Some character sequences get merged

adobe-fonts / source-code-pro

Monospaced font family for user interface and coding environments

https://adobe-fonts.github.io/source-code-pro/

SIL Open Font License 1.1

19.81k stars 1.62k forks source link

Some character sequences get merged #192

Open Pantalaim0n opened 6 years ago

Pantalaim0n commented 6 years ago

I've noticed some weird behaviour when typing a certain sequence of characters. They get squeezed to the width of one single character.

It happens when I type lowercase L, U+00B7 (middle dot), lowercase L Using both uppercase L also shows this issue.

I began to notice it when I enabled 'Show non-printable characters' in Netbeans, which uses U+00B7 as a space character. merged_netbeans

I could also reproduce this issue in Notepad: merged_notepad

I haven't found any other sequence that behaves the same.

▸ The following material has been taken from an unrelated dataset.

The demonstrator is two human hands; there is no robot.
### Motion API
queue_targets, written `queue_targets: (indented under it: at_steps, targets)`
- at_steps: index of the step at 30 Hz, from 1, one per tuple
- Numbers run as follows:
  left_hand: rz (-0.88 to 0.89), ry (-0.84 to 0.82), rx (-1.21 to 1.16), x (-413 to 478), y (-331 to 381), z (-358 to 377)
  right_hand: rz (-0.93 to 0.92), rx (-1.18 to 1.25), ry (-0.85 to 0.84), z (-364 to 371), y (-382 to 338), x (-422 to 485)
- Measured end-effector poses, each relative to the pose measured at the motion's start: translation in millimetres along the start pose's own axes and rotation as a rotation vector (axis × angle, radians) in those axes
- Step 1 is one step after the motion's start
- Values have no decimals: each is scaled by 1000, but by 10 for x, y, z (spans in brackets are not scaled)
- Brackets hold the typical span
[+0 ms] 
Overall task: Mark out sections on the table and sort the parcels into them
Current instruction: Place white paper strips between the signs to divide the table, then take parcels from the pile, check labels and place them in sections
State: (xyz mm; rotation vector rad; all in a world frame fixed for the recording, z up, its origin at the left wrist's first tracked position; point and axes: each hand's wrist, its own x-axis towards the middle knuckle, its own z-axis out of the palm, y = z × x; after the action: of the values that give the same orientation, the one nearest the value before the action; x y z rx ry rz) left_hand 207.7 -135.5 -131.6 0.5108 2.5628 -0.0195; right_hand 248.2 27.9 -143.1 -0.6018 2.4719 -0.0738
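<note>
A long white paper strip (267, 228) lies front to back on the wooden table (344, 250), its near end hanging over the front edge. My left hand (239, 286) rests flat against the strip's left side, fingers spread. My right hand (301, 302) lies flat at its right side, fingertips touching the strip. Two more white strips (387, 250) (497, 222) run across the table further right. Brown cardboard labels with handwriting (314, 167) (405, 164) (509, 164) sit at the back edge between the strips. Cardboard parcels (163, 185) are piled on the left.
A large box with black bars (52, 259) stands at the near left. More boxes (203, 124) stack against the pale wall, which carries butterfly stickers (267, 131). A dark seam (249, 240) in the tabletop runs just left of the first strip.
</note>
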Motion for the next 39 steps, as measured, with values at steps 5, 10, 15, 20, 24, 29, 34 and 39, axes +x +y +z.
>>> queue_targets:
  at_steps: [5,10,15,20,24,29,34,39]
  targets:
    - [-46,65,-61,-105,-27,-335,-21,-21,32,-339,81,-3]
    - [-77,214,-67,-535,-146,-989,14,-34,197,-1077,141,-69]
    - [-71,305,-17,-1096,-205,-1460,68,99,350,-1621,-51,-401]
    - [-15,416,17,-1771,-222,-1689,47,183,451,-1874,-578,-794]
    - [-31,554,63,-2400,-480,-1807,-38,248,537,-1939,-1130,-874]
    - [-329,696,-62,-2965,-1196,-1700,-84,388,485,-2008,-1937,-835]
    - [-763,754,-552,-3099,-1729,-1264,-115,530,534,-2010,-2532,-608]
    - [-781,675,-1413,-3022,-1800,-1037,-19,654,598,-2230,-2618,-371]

frankrolf commented 6 years ago

This is a character sequence common in Catalan (e.g. paral·lel), and the behavior is triggered here: https://github.com/adobe-fonts/source-code-pro/blob/b47764205aa316b2c172dc37921526dc45153e0a/Roman/familyGSUB.fea#L210-L211

It seems to be a bug in Netbeans to merge the layer of printable characters with the layer of non-printable characters by using an OpenType feature across them.

moyogo commented 6 years ago

That sub l periodcentered l by lcat; and the one for Lcat are in lookup GLYPH_COMPOSITION_LATIN_NONCONTEXTUAL which is in feature ccmp and in DFLT dflt. The ccmp feature is on by default, and this substitution is on in all languages.

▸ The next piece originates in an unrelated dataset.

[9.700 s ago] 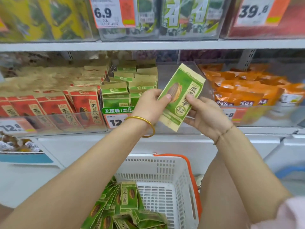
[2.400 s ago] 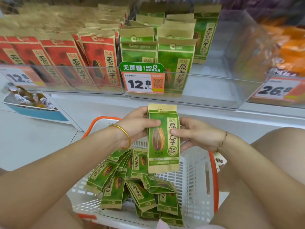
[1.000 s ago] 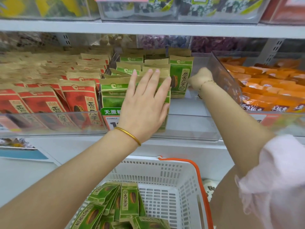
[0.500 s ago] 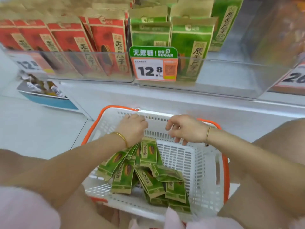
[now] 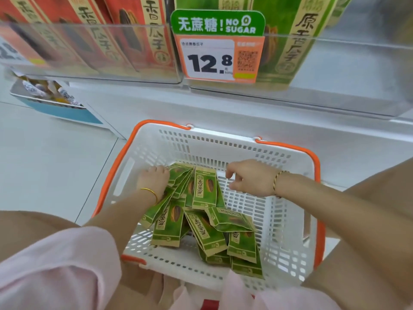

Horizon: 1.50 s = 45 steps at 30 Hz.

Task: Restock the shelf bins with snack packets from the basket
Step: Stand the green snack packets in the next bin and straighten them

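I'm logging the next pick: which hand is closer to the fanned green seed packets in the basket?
Left. The left hand curls its fingers over the top edges of the fanned green seed packets; the right hand hovers apart to their right, over bare floor of the white basket.

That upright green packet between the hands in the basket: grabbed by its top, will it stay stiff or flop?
Probably fairly stiff: the upright packet stands flat with crisp edges. Likely light, since fanned packets by the left hand seem to prop it. Its matte, paper-like face suggests decent grip.
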Each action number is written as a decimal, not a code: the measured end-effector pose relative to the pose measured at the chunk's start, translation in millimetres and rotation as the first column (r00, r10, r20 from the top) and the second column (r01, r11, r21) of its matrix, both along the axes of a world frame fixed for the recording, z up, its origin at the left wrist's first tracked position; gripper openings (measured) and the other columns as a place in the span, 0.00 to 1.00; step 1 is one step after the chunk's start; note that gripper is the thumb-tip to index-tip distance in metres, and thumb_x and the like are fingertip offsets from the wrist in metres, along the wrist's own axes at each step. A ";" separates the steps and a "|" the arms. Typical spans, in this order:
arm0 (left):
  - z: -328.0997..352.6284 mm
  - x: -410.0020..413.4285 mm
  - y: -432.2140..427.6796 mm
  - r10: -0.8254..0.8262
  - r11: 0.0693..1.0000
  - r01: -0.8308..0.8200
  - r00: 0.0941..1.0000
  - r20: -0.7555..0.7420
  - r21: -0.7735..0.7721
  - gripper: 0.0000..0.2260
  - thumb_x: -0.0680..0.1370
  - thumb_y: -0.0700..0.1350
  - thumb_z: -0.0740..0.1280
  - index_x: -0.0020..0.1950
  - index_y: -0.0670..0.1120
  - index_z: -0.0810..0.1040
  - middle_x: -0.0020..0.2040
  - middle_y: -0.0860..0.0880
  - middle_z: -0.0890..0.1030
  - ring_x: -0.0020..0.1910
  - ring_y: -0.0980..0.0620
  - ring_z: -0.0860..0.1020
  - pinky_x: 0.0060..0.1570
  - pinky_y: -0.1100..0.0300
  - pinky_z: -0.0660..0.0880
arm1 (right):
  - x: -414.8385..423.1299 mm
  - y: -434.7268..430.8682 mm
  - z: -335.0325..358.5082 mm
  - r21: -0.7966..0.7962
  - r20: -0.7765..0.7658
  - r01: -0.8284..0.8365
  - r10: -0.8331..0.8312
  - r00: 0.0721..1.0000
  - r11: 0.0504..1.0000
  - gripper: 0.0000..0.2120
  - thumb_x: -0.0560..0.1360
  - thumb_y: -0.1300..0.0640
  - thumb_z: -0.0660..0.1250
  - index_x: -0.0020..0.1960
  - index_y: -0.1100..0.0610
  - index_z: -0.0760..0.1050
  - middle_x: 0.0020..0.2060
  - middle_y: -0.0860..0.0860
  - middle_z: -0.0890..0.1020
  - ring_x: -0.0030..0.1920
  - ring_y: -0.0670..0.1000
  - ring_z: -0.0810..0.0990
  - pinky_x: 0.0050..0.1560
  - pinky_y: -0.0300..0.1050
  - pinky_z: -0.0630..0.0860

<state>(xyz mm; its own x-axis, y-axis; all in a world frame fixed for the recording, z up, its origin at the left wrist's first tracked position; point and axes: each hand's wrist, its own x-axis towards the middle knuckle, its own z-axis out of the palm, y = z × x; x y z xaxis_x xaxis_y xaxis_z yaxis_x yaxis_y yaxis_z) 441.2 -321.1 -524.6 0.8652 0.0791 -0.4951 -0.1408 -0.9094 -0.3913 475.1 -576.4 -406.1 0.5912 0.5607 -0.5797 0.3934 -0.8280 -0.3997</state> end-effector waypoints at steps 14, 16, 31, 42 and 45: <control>8.3 13.7 0.4 0.248 0.855 -0.211 0.969 0.015 -0.474 0.13 0.76 0.32 0.57 0.58 0.44 0.68 0.43 0.45 0.73 0.38 0.47 0.72 0.38 0.57 0.67 | -7.4 -0.6 3.5 0.014 -0.022 0.029 -0.029 0.999 0.999 0.17 0.80 0.52 0.59 0.67 0.57 0.68 0.60 0.54 0.77 0.57 0.52 0.75 0.51 0.40 0.67; 2.1 10.3 0.9 0.397 0.742 -0.370 0.914 -0.079 -0.559 0.13 0.76 0.32 0.60 0.58 0.45 0.70 0.49 0.44 0.77 0.41 0.47 0.74 0.40 0.58 0.69 | -8.5 0.2 4.7 0.027 -0.022 0.036 -0.036 0.999 0.999 0.17 0.80 0.53 0.59 0.67 0.57 0.68 0.60 0.54 0.76 0.57 0.53 0.75 0.51 0.40 0.67; 81.0 26.3 -36.8 0.114 0.539 0.124 0.969 0.218 -0.833 0.08 0.71 0.40 0.62 0.31 0.45 0.74 0.37 0.48 0.74 0.40 0.51 0.73 0.44 0.57 0.70 | 3.3 -10.9 5.4 0.092 0.035 0.156 -0.159 0.987 0.984 0.17 0.80 0.53 0.58 0.67 0.58 0.67 0.60 0.55 0.76 0.58 0.54 0.75 0.56 0.44 0.70; 190.8 26.7 -74.9 0.063 -0.024 -0.084 0.994 -0.086 -0.996 0.10 0.66 0.32 0.64 0.38 0.45 0.67 0.38 0.49 0.72 0.37 0.53 0.71 0.37 0.66 0.70 | 12.8 -24.1 11.6 0.422 -0.674 0.756 -0.385 0.631 0.501 0.15 0.80 0.47 0.56 0.57 0.55 0.73 0.51 0.54 0.80 0.49 0.52 0.79 0.51 0.47 0.76; 198.1 30.6 -78.0 0.088 -0.107 -0.107 0.989 -0.116 -0.989 0.09 0.65 0.32 0.63 0.39 0.44 0.67 0.39 0.49 0.74 0.36 0.59 0.73 0.37 0.68 0.71 | 7.9 -32.1 17.1 0.436 -0.748 0.767 -0.285 0.600 0.471 0.16 0.75 0.47 0.62 0.57 0.56 0.74 0.47 0.53 0.82 0.45 0.50 0.80 0.47 0.45 0.77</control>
<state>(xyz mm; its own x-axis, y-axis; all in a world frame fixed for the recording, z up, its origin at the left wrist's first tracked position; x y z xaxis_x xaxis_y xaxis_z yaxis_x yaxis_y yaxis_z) 471.8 -399.1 -326.4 0.8967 -0.4228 -0.1310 -0.0034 -0.3025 0.9531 483.0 -608.5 -389.0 0.6524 0.5796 -0.4882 -0.4905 -0.1681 -0.8551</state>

This seems like Netbeans is just applying what is defined in the font.

moyogo commented 6 years ago

While Netbeans shouldn’t use the U+00B7 for displaying the space character to avoid the issue here, it’s a bit odd to expect that. One may use U+00B7 between two Ls and not expect a Catalan geminated L in some cases.

frankrolf commented 6 years ago

This seems like Netbeans is just applying what is defined in the font.

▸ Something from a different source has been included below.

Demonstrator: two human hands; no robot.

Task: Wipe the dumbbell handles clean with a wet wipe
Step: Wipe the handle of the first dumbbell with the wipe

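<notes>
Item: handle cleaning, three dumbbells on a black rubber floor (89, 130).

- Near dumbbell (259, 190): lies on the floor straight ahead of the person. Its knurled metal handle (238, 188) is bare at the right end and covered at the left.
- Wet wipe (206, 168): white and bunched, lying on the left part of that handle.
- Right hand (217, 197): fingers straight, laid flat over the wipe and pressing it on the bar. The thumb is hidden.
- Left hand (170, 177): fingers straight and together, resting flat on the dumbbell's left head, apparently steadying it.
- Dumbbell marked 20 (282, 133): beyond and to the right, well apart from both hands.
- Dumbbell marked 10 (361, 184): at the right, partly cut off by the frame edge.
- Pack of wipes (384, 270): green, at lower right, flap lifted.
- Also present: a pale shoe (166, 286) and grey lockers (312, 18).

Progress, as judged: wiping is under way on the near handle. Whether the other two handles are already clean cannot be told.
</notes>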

That is correct, but Netbeans is also effectively breaking any other sequence-based OT feature through inserting U+00B7 into the character sequence.

What would you suggest? I can see the pragmatic approach (ccmp) being more accessible to Catalan users, rather than hiding the feature behind language tagging, which we’ve done for other fonts.

escobera commented 3 years ago

This issue is happening with VS Code as well

frankrolf commented 3 years ago

Can you bring that up with VS Code?

escobera commented 3 years ago

Someone already did here: https://github.com/microsoft/vscode/issues/106583

Thanks